Posted on:2004-10-12Degree:Ph.DType:Dissertation
University:Ohio UniversityCandidate:Dutton, Kevin EFull Text:PDF
GTID:1468390011972777Subject:Engineering
Abstract/Summary:
A radio frequency microwave X-band (10 GHz) indoor position tracking system is designed, constructed, and analyzed. The system consists of a transmitter of unknown location, free to move, and four fixed receiver antennas in known locations. The transmitter generates carrier signals on two frequencies. The transmitter is assumed to start at known location, to calibrate for the hardware phase offsets. High speed sampling is performed on the single stage down-converted signals, and estimates of the initial phase offset on each channel of sampled data are made. These estimates are differenced between antennas (single difference) and between frequencies (double difference). The double difference or wide lane measurements are used to provide a rough position solution, from which the narrow lane, or single frequency, carrier phase integer ambiguities are determined.

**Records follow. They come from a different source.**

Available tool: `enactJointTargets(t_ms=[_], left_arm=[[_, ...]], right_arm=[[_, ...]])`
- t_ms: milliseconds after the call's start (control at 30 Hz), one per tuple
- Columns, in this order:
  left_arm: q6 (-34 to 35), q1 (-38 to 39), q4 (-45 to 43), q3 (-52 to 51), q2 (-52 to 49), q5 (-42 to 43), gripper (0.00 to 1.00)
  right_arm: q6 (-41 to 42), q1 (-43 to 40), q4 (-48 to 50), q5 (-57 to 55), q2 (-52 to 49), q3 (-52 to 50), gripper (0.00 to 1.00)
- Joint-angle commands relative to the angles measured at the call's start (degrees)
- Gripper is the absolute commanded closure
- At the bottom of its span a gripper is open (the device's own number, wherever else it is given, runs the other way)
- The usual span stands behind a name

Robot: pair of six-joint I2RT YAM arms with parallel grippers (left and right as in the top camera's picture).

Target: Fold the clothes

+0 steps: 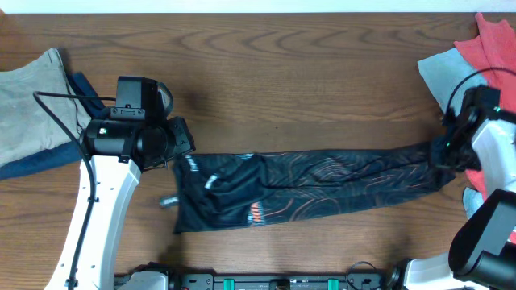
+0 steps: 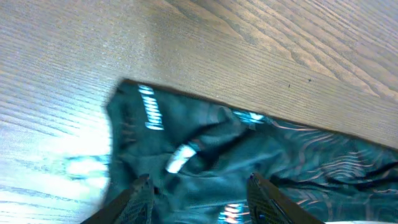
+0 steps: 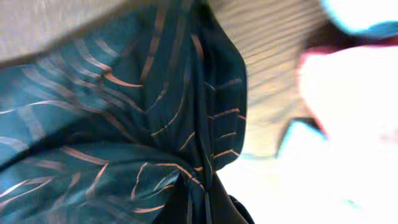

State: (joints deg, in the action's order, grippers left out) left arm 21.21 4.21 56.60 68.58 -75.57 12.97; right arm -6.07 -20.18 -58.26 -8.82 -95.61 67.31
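Both hands seemingly at jersey ends

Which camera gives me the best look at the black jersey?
Overhead. It shows the black jersey whole, stretched across the table. The left wrist view catches only one end with white lettering; the right wrist view only a blurred close-up of bunched fabric with orange lines.

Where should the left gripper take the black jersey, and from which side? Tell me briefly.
Take the black jersey at its left end, at the far corner by the white lettering, pinching from above. It lies flat in a long band on the table, its other end apparently gathered in the right gripper, and the open left gripper hovers over that end.
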Motion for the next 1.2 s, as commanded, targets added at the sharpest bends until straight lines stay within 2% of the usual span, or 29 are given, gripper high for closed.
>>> enactJointTargets(t_ms=[0,267,633,800,1167], left_arm=[[0.35,-0.28,0.13,0.0,0.35,-0.13,0.5],[0.35,-0.28,0.15,0.0,0.35,-0.13,0.5],[0.35,-0.28,0.35,0.0,0.35,-0.13,0.5],[0.35,-0.28,0.35,0.0,0.35,-0.15,0.5],[0.33,-0.28,0.37,0.0,0.35,-0.13,0.5]], right_arm=[[2.16,-0.46,-2.1,-1.86,0.26,4.42,0.99],[-0.09,5.25,-5.97,3.26,0.37,6.25,0.99],[-0.24,26.23,-10.73,4.02,0.37,5.81,0.99],[3.74,33.79,-10.08,4.85,0.35,4.59,0.99],[5.84,40.83,-9.92,8.02,0.35,3.82,0.98]])
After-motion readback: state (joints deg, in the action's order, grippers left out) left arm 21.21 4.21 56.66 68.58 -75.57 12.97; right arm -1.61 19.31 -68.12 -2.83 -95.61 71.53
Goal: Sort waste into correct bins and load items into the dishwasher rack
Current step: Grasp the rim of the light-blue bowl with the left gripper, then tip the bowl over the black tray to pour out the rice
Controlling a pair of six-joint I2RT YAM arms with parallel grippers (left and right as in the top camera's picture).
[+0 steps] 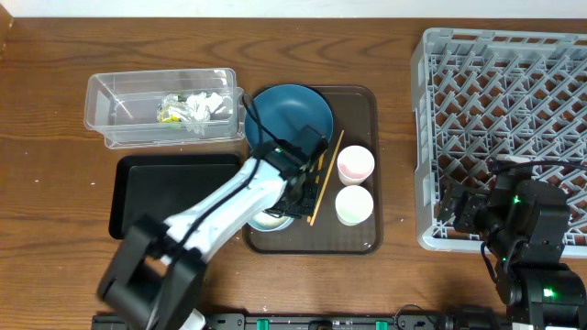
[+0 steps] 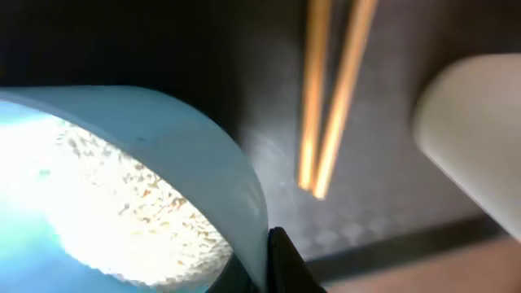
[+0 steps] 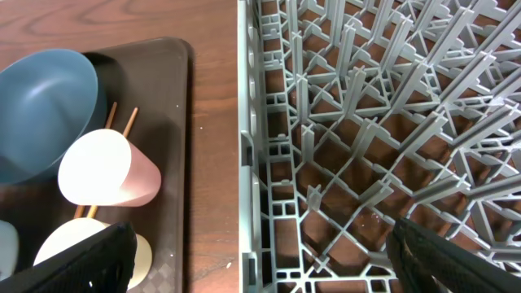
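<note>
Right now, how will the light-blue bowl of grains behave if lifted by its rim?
The light-blue bowl looks rigid, so it should not flex. Its loose grains would probably slide or spill if it tilts. Its smooth rim might slip in the left pincer.

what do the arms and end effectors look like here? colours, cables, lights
Left arm: white links, black joints, a black cable along it, a small green light near the wrist. The left end effector is black. Right arm: all black, boxy housings, green lights lit, black cables looping off it. The right end effector has matte black fingers.
</note>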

The position solution is then refined with the use of the narrow lane integers and narrow lane measurements. The combination of large signal to noise ratio and a large number of samples results in single frequency phase estimates of very small noise variance. For the combination of frequencies tested, multipath was the dominant error source. The results indicate that if the narrow lane integers are found exactly in the hand-over from the wide lane solution, extremely precise millimeter level positioning is possible even in a multipath-rich environment.